To be fair though, many of the people in this very thread identify themselves as, for lack of a better word, "Bad", well below average. I was trying to find a system that might interest both camps - those who fall into the casual category due to time constraints or 'life', and those who are genuinely just crap at the game - and that is nothing to be ashamed of tbh - i would need training wheels to complete the SC2 campaign.
And i agree 100% that it is very important there be segregation between this gear, and the traditional gear from raids / pvp, and i think both our suggestions meet that criteria - If a raider ONLY raided, and then went to do some WQ, for example, a player who had this full set would be out performing them, or at least competing with them.
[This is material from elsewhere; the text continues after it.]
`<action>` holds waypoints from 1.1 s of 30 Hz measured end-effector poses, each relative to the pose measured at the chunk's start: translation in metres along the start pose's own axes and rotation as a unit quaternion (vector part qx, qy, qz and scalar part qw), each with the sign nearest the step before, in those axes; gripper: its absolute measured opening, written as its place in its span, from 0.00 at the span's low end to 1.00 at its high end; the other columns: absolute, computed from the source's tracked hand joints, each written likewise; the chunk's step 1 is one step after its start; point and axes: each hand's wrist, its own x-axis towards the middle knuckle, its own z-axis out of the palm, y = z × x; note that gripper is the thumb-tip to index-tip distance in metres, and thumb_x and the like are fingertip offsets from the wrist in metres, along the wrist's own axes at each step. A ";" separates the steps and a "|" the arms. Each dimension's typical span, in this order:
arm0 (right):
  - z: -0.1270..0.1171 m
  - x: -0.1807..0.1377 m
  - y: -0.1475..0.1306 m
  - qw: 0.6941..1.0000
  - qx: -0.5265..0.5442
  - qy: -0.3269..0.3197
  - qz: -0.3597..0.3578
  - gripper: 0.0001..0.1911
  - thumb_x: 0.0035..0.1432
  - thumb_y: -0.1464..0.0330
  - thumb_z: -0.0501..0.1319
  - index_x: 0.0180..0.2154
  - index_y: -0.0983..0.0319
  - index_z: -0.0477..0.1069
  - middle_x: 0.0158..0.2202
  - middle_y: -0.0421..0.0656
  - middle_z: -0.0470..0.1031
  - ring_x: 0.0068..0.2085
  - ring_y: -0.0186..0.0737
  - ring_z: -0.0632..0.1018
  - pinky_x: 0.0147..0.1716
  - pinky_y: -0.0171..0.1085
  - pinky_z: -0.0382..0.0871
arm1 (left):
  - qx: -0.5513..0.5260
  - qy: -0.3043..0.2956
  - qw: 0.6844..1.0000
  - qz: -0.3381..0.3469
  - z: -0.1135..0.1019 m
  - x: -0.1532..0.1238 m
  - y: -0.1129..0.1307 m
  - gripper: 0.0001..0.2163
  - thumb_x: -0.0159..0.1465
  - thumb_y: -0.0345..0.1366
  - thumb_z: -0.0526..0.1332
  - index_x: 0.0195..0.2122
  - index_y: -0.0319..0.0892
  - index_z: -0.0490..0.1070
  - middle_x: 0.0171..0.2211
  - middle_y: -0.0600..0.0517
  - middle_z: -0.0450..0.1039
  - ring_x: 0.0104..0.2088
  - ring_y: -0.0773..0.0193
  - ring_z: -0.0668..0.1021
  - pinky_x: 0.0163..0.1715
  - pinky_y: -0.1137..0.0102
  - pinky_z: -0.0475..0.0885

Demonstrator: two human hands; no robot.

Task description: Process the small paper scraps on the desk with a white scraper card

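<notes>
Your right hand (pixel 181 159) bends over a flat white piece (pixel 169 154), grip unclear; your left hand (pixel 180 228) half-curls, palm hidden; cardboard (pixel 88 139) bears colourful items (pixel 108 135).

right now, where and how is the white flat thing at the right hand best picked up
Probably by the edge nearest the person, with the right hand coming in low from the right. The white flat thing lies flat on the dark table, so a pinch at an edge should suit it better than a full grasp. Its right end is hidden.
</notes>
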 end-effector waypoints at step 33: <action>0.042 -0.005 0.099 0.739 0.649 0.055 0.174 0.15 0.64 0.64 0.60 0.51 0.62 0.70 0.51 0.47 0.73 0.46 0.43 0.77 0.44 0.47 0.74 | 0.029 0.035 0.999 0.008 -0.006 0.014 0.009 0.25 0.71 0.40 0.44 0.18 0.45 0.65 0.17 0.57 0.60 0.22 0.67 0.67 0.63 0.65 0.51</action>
Not really sure how to deal with the Wpvp situation though, as i do want the open world player to be much better at doing their tasks, but the pvp player still needs to feel powerful in Wpvp as well. Maybe something like if they are in pve combat and an enemy player attacks them, a debuff goes on the enemy player reducing their damage to said target. I thought about other ways of doing this, but they are all open to pretty substantial exploitation - eg someone attacks you while running around so you tag a random mob to gain the buff. Anyway, just spitballing, happy for other "causals" to jump in and make some suggestions that are not "i want the same loot as mythic raiders, but without all the inconvenience of "trying" and "socializing" and "improving" - gross!"
Effort should reflect reward
I'm a normal text, I'm a bold text.
OK, fine, but what if there's no given avenue for your preferred way of playing? Torghast ended up not being rewarding for the solo player as much as 5 masking a vision did. From what I can gather, challenging solo content doesn't exist, and it once did. So maybe a solo player could get 213 ilvl - IF they can complete a solo challenge that's as hard as current Heroic raiding or middle tier PVP, think Mage Tower before massive outgearing made it too easy, but not RIGHT immediately at release. 213 allows a closer playing field, but still keeps Mythic and top tier PVP rewards more powerful.
This path could open up to giving Mythic -1 tier (13 ilvl below) rewards when the current tier/season's Hall of Fame has been fully filled, so that it doesn't end up being just another thing that hardcore raiders need to do to gear up for Mythic and be a part of WF races.
Last edited by Freedom; 2021-04-08 at 10:25 PM.
Many Multitudes Online Constantly Harping About Minor Problems
FIRE GIVES ME BIGGER BLOOD SHIELDS
I clearly stated I am not speaking from a Pve perspective. I don't give a dam about raids or M+ it's not my favorite flavor in the game, I think it's dumb, boring and void of skill. So everything you say is 100% wrong based on my perspective, particularly the comment about what other people have. If you're a pvper you very much care what your opponents have with respect to gear. Sure, I could do a little bit of research on the net, ask a few raider friends and intelligently answer your question, but I choose not to. And if I did - wouldn't that be an indication of "skill" by your standards, meanwhile I haven't stepped into a current non-lfr raid since Cata.